Autism is a developmental disorder characterized by troubles with social interaction and communication, and by restricted and repetitive behavior. It first appears during infancy or childhood, and generally follows a steady course without remission. The number of people affected is estimated at 1–2 per 1,000 people worldwide. To this day, there has been no effective therapy for autism.

A research team headed by Prof. LUO Jianhong, vice president of ZJU, published an article entitled “Gamma Oscillation Dysfunction in mPFC Leads to Social Deficits in Neuroligin 3 R451C Knockin Mice” in the March 1 issue of Neuron, a top journal in neuroscience.

Their research findings suggest that gamma oscillation dysfunction in the mPFC leads to social deficits in autism, and manipulating mPFC interneurons may reverse the deficits in adulthood. This may open up a new vehicle for the treatment of autism.

Data from Online Mendelian Inheritance in Man reveal that mutations of approximately 30 core genes may contribute to autism and that the functions of these genes are related to those of synapses. In the nervous system, a synapse is a structure that permits a neuron (or nerve cell) to pass an electrical or chemical signal to another neuron or to the target efferent cell.

“Neuroligins (NLs) are critical for synapse formation and function. NL3 R451C is an autism-associated mutation, so we embarked on our research from NL3 R451C knockin (KI) mice which exhibit autistic behavioral abnormalities,” Luo explains.

Through a series of experiments, their work demonstrates the pivotal role of gamma oscillations in the mPFC in controlling the preference for social novelty. A single mutation in neuroligin 3 causes defects in regional oscillations and information encoding, and finally in social behaviors. In addition to revealing the role of PV neuron-driven oscillations in social novelty deficits in the mouse model of autism spectrum disorder (ASD), their research indicates that manipulating the oscillations reverses the phenotype, pointing out potential treatments for the social deficits of ASD patients, even in adulthood.

It is also noted in their research that synaptic defects are likely to contribute to the oscillation dysfunctions in KI mice, although the exact mechanism may be complicated, as some synaptic changes might be compensatory.

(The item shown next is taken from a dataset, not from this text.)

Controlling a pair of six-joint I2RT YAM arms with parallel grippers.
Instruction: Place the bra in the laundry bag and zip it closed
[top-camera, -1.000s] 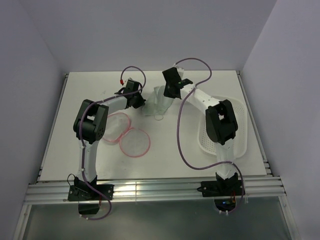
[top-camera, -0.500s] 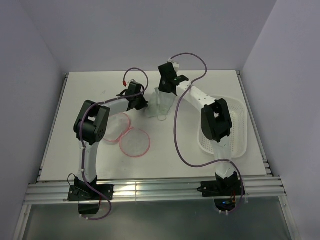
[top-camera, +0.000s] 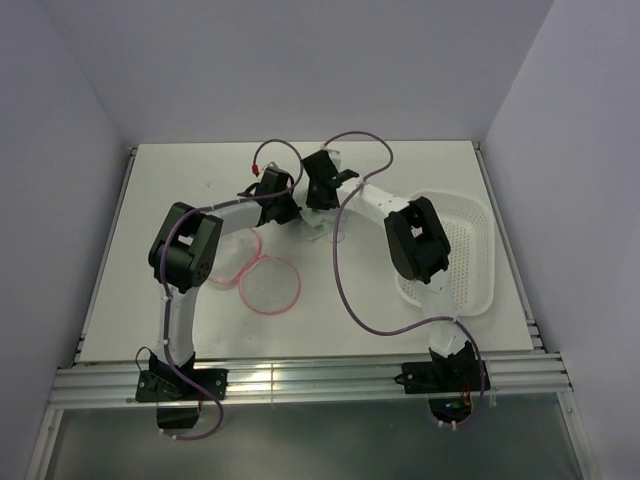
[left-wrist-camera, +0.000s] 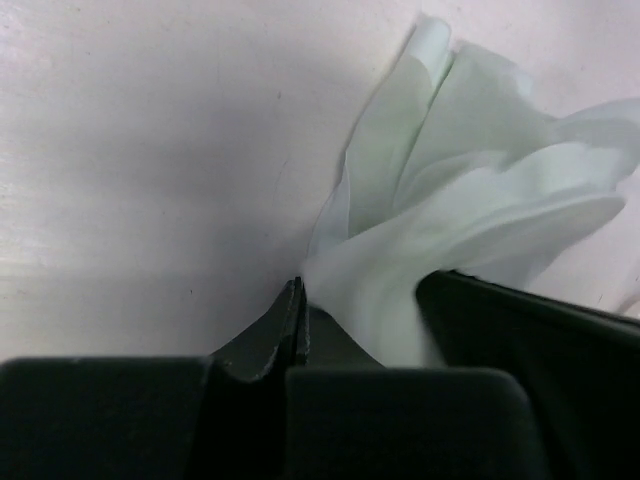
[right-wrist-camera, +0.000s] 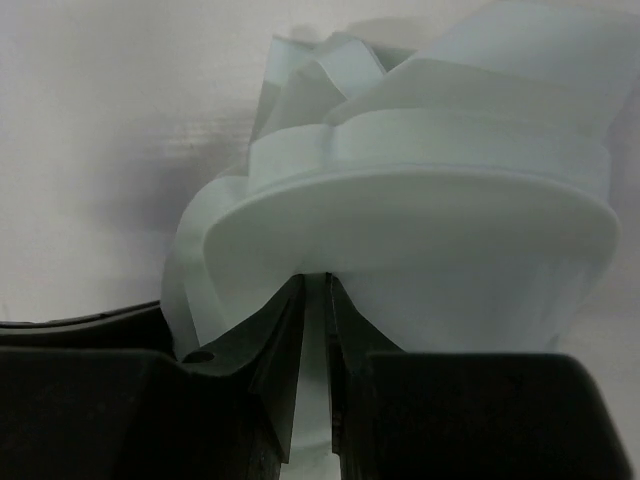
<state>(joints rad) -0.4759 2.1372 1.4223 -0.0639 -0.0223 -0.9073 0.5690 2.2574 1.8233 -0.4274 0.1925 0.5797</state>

Furthermore, their study manifests increased theta-to-high gamma phase-amplitude coupling in the mPFC of the KI mice in the social novelty context. It also suggests the importance of high gamma oscillations in social interactions, as high gamma burst stimulation of PV neurons in the mPFC impairs the social novelty behavior of the WT mice.

This work may hold a promising future for ASD patients, though more experiments should be performed to attest to these findings.